ハイスペック男子の憂鬱な恋愛事情
ゆっくり唇と手を離し、側にあるスケッチブックを掴むと、コイツの胸の上に置いた。

「……、ま」

「彗大」

呼ばれる気配を感じて、呼ばれる前に訂正を試みる。

自覚した以上、このマヌケな呼び方を仕切り直すなら空気的にも今だと望みをかける。が。


「けい、た」

「うん」

「……。
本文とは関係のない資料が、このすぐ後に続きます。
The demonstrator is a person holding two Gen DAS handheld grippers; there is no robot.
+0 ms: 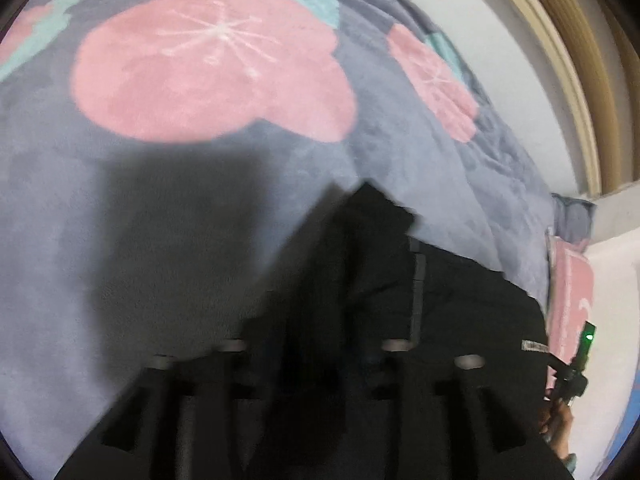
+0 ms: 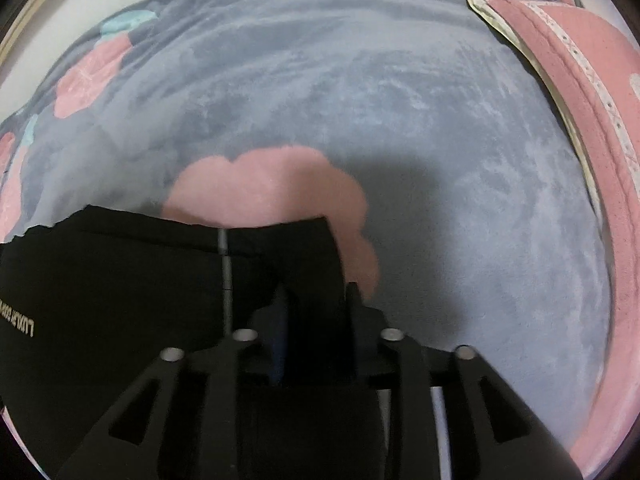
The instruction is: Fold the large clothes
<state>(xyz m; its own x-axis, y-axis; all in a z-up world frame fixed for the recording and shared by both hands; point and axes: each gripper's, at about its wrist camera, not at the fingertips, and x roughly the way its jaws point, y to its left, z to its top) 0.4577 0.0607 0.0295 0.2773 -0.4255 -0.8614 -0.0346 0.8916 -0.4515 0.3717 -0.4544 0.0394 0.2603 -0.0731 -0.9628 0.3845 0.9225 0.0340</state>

ま彗大」

「……なに」

ああ、くそ!決まらねぇ!




「日、暮れんの早くなったよな」


すっかり真っ暗なアトリエに、外から街灯の明かりが差し込む。

でも、それだけあればスケッチブックをぎゅっと握りしめているのも、コイツの眼の奥に今、すごい情報量の色があることも読み取れた。

「………」

ああ、さっきからお前の言いたいことはわかってるよ。

コイツは今、描きたくて描きたくて仕方ない渦の中だ。だからーー


「描きたいの」

「知ってる」


腕を掴んでゆっくり引き上げてやったら、握りしめたスケッチブックを置いて、きっとコイツはこう言う。


「彗大、今の、もう一回魅たい」


ああ、なんなんだろう、この女は。

こんな時だけ、彗大と呼ぶ。

そして迷いなくふしだらなおねだりをするこの女が、なぜ俺の眼にはこんなにも、誠実に映るのか。


「指じゃなくて?」

「コッチ、の方がいい」

「………」

“前の指”とは違って余韻をたっぷり残してやった代償か。それとも計算か。

コッチ、と言って一瞬だけ俺の唇に触れに来た指が。
あざとい半開きの唇が。

どちらにせよ、ハニートラップ以上の威力があることを、多分コイツは今、気付いてやっている。


「彗大、はやく」

もう一度名を呼び、性急にねだるコイツの瞳に俺が映る。

けれど今、コイツの眼には俺は殆どいないだろう。

ーー俺の恋情をも利用する、コイツの色への貪欲さ。

でも、今はもうどうでもいい。


「口、開けて」


こんな薄情な女でも愛おしいと思ってしまうんだから、俺はそこそこ重症だ。